**Problem to solve**
Give the listing again exactly, skipping any pictures it holds.

**Source material**
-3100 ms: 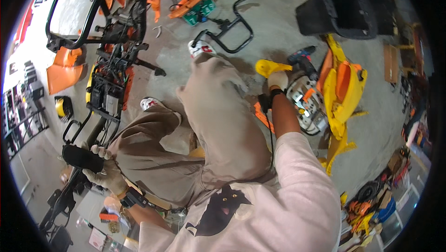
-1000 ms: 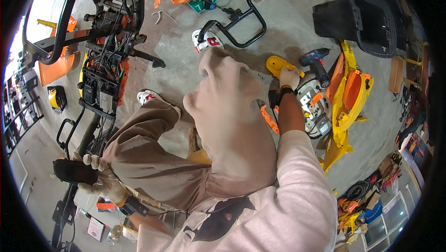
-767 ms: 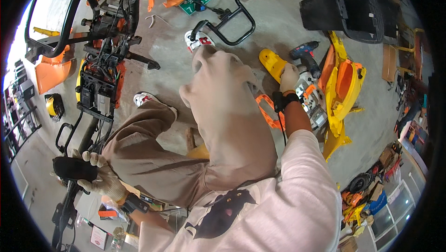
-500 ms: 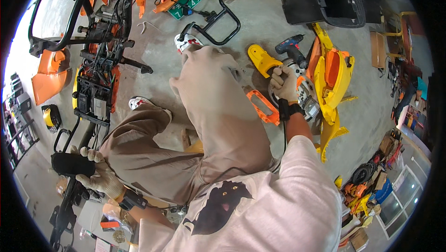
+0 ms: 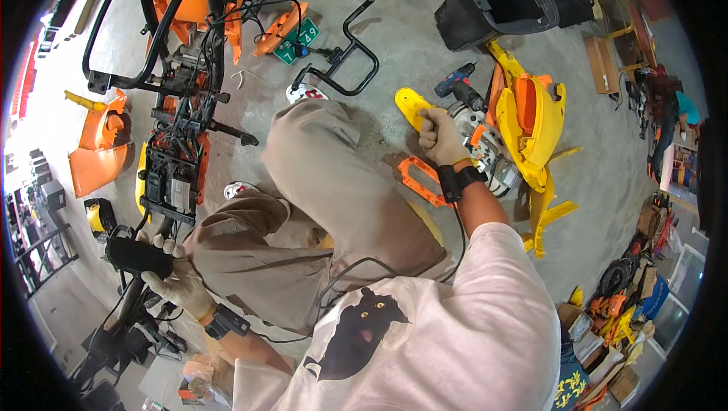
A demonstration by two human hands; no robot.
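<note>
Left hand [image 5: 173, 283], gloved, sits low on the near left, fingers wrapped round a flat black part [image 5: 140, 257] at the near end of the stripped scooter frame [image 5: 178, 100]. That frame runs away to the far left, wiring and a black electrical box exposed. Over on the right, the right hand [image 5: 440, 136] is clenched into a fist, gloved too, with a black wrist strap behind it. It rests right by the yellow panel piece [image 5: 413, 105], though I cannot tell whether it grips anything. Just beyond the knuckles lies a cordless drill [image 5: 460, 86], beside the silver engine block [image 5: 485, 145] and big yellow body shell [image 5: 531, 119]. An orange bracket [image 5: 418, 181] lies on the floor under the wrist (the person's bent knees fill the middle).
</note>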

**Expected output**
-3100 ms: 
-1000 ms: 
-767 ms: 
-500 ms: 
+0 ms: 
A demonstration by two human hands; no robot.
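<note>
Left hand [image 5: 173, 283], gloved, sits low on the near left, fingers wrapped round a flat black part [image 5: 140, 257] at the near end of the stripped scooter frame [image 5: 178, 100]. That frame runs away to the far left, wiring and a black electrical box exposed. Over on the right, the right hand [image 5: 440, 136] is clenched into a fist, gloved too, with a black wrist strap behind it. It rests right by the yellow panel piece [image 5: 413, 105], though I cannot tell whether it grips anything. Just beyond the knuckles lies a cordless drill [image 5: 460, 86], beside the silver engine block [image 5: 485, 145] and big yellow body shell [image 5: 531, 119]. An orange bracket [image 5: 418, 181] lies on the floor under the wrist (the person's bent knees fill the middle).
</note>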

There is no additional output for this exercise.